From one ‘kababayan’ to another: NYPD Det. Cicero Coloma reaches out to Noel Quintana

Quintana, Coloma meeting for the first time.

By Cristina DC Pastor

A couple of weeks after Queens resident Noel Quintana was slashed across the face while riding a train, Detective Cicero Coloma of the NYC Asian Hate Crime Task Force reached out to him. Theirs was a touching story of  ‘kababayan’ extending a hand of sympathy and concern to another ‘kababayan.’

“I think at first he was shocked when I introduced myself to him because I was a Filipino NYPD detective and also because I spoke to him in Tagalog,” recalled Cicero who was born in Lucena City, the capital of Quezon province. “I felt that it was comforting for him to know that a fellow ‘kababayan’ was on his side and there to help him.”

Meeting Noel for the first time, Cicero’s first impression was that he was soft spoken, well mannered, and very polite. “He seemed like a nice, hardworking person who I can almost relate to as one of my own family members,” he said when interviewed by The FilAm. The two met in court right before he was about to testify in the grand jury.

After the attack on Noel, he said, the chief investigator had a good lead on the suspect within a couple of days. Cicero’s role was “focused mainly on emotional support for Noel and making sure he was aware of the progress in the investigation and with the court proceedings.” He also made him aware of victim compensation services provided by New York City and the District Attorney’s Office.

Subway attack survivor Noel Quintana
NYC Asian Hate Crime Task Force Det.

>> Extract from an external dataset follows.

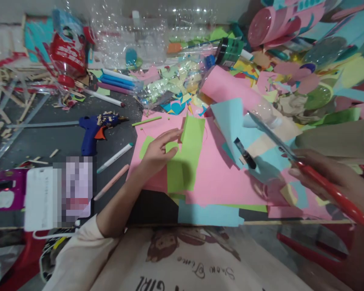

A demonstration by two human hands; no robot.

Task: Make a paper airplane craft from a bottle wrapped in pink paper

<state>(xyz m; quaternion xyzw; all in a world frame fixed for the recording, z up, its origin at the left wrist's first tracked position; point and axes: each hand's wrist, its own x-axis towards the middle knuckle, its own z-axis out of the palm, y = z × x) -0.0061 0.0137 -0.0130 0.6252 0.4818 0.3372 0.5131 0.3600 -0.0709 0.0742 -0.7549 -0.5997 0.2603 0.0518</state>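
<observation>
Left hand (154, 154) open at green paper (194, 155), probably light, floppy, best edge-held; right hand (341, 174) grips scissors (323, 184).

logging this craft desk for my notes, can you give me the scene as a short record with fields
left hand: at the green paper strips, fingers apart
right hand: gripping red-handled scissors
under the strips: pink paper sheet
hot glue gun: blue, orange trigger, left of the pink sheet
surface: dark tabletop, cluttered with paper scraps
</observation>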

Cicero Coloma

When Noel learned from the lead investigator the suspect was in custody, he seemed “relieved and grateful.”

“It was like a weight had been lifted off his shoulders and that somehow there was a closure to this awful incident,” said Cicero.

Task force

The Asian Hate Crime Task Force was formed by NYPD Deputy Inspector Stewart Loo in August 2020 – about five months after the coronavirus was detected in the U.S. and attacks on Asian Americans were on the rise.

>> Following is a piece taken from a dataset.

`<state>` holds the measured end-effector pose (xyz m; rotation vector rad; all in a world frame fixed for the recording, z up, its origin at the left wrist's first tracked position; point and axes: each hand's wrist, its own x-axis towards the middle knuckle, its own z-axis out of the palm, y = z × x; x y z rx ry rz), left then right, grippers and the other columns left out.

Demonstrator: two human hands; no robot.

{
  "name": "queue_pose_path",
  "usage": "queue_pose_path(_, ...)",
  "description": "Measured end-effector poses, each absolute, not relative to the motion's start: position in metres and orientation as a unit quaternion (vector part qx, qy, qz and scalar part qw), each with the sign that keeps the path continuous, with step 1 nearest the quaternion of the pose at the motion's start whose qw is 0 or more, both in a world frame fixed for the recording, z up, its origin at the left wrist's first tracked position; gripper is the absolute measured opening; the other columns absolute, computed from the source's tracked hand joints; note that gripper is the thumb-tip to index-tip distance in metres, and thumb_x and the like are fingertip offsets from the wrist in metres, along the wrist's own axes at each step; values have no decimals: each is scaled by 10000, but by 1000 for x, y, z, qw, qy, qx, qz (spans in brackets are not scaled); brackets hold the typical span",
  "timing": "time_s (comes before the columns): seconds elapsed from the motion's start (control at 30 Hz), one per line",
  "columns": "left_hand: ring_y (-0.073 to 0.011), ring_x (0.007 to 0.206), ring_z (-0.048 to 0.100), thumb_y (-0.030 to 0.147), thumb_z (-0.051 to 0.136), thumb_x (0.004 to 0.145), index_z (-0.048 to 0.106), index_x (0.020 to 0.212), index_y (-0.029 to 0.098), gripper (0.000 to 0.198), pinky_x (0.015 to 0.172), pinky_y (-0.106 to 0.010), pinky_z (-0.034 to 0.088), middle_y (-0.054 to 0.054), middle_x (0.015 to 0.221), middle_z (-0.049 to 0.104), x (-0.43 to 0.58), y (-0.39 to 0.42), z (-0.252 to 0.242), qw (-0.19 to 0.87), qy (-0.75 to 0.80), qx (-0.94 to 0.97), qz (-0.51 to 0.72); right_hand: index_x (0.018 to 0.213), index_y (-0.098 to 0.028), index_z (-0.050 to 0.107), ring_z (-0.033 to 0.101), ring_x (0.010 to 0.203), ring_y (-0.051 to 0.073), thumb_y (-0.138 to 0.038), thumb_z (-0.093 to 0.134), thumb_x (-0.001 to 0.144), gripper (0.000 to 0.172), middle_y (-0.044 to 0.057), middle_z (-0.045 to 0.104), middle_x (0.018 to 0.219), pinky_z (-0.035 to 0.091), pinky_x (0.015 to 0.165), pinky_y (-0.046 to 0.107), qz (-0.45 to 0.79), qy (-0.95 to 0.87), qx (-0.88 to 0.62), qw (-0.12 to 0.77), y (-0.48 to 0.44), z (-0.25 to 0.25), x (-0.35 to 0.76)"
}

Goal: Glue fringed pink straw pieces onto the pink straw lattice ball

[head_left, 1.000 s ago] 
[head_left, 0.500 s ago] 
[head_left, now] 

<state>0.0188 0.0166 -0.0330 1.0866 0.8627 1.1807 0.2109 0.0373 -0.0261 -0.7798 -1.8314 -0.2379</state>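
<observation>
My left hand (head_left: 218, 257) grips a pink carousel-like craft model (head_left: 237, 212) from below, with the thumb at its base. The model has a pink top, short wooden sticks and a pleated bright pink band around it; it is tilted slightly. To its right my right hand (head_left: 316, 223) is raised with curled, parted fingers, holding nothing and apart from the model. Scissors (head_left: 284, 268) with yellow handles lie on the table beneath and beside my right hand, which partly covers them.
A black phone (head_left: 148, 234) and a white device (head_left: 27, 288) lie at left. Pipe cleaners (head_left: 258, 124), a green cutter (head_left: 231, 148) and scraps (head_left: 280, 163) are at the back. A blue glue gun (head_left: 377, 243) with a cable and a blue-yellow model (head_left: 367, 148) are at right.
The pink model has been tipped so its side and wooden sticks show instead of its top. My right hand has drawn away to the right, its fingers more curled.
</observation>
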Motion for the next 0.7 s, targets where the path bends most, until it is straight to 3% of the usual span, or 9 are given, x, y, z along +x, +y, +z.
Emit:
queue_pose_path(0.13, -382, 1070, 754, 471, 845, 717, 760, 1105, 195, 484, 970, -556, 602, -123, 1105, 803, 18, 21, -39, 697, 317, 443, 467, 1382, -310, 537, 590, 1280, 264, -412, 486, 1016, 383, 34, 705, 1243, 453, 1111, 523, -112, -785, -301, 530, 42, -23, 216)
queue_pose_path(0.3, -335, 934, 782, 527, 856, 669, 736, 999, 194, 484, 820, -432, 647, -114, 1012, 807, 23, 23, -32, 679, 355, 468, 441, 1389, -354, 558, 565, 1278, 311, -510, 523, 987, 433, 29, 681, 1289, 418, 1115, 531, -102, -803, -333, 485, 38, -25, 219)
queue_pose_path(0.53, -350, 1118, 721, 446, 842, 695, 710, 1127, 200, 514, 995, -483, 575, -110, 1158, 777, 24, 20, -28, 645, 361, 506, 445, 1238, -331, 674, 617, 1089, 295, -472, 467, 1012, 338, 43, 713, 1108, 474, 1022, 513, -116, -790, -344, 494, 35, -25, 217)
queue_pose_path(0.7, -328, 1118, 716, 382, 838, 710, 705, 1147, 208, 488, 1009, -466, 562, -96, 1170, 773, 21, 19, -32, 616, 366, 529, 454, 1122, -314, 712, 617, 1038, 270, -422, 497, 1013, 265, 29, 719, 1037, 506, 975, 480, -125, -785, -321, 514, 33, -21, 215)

“The main focus of the task force is to provide support to the investigative unit handling the case and to provide assistance to the victim. The task force helps to bridge the gap due to language and cultural differences,” said Cicero. “Each task force investigator is assigned to various units in the NYPD and are notified by the investigating unit of the incident for their assistance.”

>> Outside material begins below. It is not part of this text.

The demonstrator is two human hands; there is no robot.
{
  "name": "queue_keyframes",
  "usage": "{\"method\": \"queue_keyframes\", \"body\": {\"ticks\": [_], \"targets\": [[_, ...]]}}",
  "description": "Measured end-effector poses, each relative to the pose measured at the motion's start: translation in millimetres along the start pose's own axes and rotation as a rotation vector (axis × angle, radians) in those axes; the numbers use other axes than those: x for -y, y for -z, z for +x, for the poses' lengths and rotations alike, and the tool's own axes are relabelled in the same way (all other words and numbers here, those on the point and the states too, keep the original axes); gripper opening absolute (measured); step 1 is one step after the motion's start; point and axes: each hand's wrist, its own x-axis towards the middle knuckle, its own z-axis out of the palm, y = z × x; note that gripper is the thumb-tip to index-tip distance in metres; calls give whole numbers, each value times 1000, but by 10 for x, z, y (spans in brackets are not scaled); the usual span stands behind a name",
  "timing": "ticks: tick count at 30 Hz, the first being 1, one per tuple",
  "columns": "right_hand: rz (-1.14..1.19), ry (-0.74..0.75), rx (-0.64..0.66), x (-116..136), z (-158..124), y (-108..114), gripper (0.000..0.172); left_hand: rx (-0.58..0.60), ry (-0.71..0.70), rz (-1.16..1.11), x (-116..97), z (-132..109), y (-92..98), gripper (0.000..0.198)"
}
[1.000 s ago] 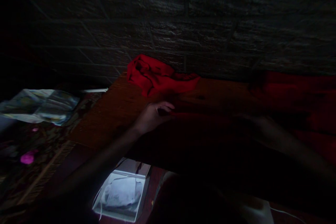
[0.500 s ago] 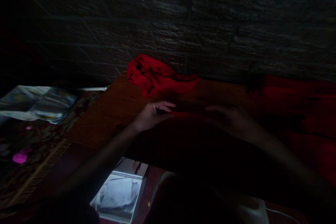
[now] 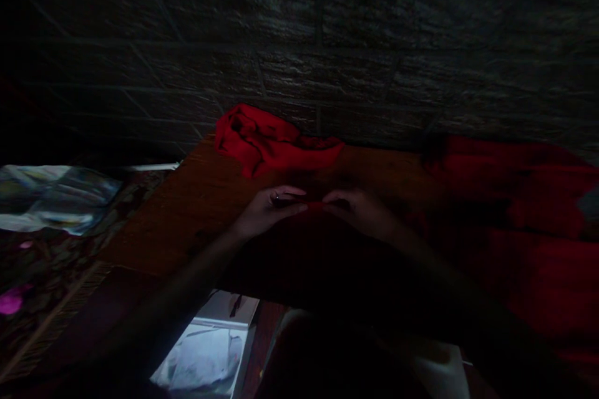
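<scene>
In the dark middle of the view, my left hand (image 3: 262, 212) pinches one end of a narrow strip of red cloth (image 3: 316, 206) between thumb and fingers. A ring shows on one finger of this hand. Facing it, my right hand (image 3: 362, 209) has its fingertips closed at the strip's other end, only a short red stretch showing between the two. Below the hands all is too dark to make out. Behind them a crumpled red cloth (image 3: 276, 143) lies at the back of the wooden table (image 3: 163, 212).
More red fabric (image 3: 528, 193) is heaped at the right. A block wall (image 3: 290, 75) rises behind the table. Below its front edge stands an open white box (image 3: 201, 355) with a clear wrapping inside. Left, on a patterned rug, lie a plastic sheet (image 3: 56, 196) and a pink object (image 3: 12, 301).
My right hand has moved left, close to my left hand, and its fingers have closed toward the red strip. My left hand keeps its pinch. The whole view has shifted slightly.
</scene>
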Motion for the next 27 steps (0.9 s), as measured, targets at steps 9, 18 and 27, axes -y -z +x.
{"method": "queue_keyframes", "body": {"ticks": [9, 18, 27], "targets": [[25, -6, -126, 38, -70, 288, 17, -124, 66, -116, -197, 6, -2, 35], [52, -356, -312, -298, -1249, 722, 37, -386, -21, 78, -515, 66, 435, 34], [-30, -349, -302, -503, -1527, 456, 33, -688, 131, 632, -1174, -474, 1742, 21]]}}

Of an estimated 150 Filipino Americans in the NYPD, three — including Cicero — are members of the task force, all of them qualified Tagalog interpreters for the NYPD. “We expect to have more Filipinos in the future,” he said.

Becoming acquainted with Noel, Cicero reflected on the viciousness of the attack against the Filipino accountant. He said, “I am heartbroken and outraged. In my 13 years as a cop and from what I can remember growing up, I’ve never seen anything of this magnitude towards Asians. No person regardless of race should have to deal with this. People like Noel and the other victims remind me of my own family members and knowing that this could have been them angers me.”

Cicero joined the NYPD in July 2008. He received his Associate in Applied Science in Criminal Justice from Bergen Community College, completing a Bachelor of Arts in Criminal Justice from John Jay College of Criminal Justice shortly after. He is currently a detective assigned to Manhattan South Narcotics Major Case Squad, on top of being a detective on the task force.

In July 2020, Cicero and his wife welcomed a baby girl. He thought the country may be going through a difficult time right now, but voiced optimism “things will get better.”